Here's an excerpt...
"I HAVE a little spiel I like to give about thread,” Natalie Chanin said the other day. “The ladies laugh at me and call it my Oprah moment, but here’s how it goes: It’s called loving your thread, and it’s all about talking to the thread, coaxing it to take the path of least resistance. At the crux of it, that’s what Slow Design is all about.”

Ms. Chanin runs a company, Alabama Chanin, that sells hand-stitched garments made from old T-shirts and home goods like flea market chairs with seats woven out of Goodwill neckties. Designed by Ms. Chanin and her collaborator, Butch Anthony, and hand-made by artisans — the ladies, as she calls them — in her hometown of Florence, Ala., her products are examples of Slow Design, which is not so much a metabolic term as it is a philosophical one.

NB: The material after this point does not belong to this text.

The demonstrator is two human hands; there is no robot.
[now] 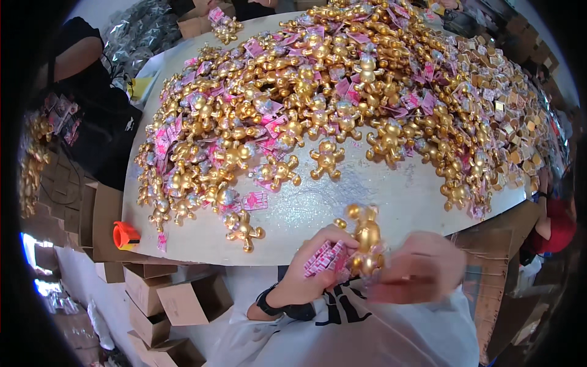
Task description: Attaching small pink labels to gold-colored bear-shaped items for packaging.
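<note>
Holds pink cards (324,259) in left hand (299,281), touching gold figure (368,235); cannot tell grip of right hand (425,264); shows open cardboard boxes (183,304) with unclear contents, lower left.

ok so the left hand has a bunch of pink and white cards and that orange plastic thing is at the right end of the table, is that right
Not quite: the head view shows the orange plastic thing at the table's left end. The left hand does have the pink and white cards.
</note>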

Slow means that Alabama Chanin is run on the tenets of the Slow Food movement, which essentially challenges one to use local ingredients harvested and put together in a socially and environmentally responsible way. Above all it emphasizes slowness in the creation and consumption of products as a corrective to the frenetic pace of 21st-century life. “Good, clean and fair” is the Slow Food credo, and it has — rather slowly — begun to make its way out of the kitchen and into the rest of the house.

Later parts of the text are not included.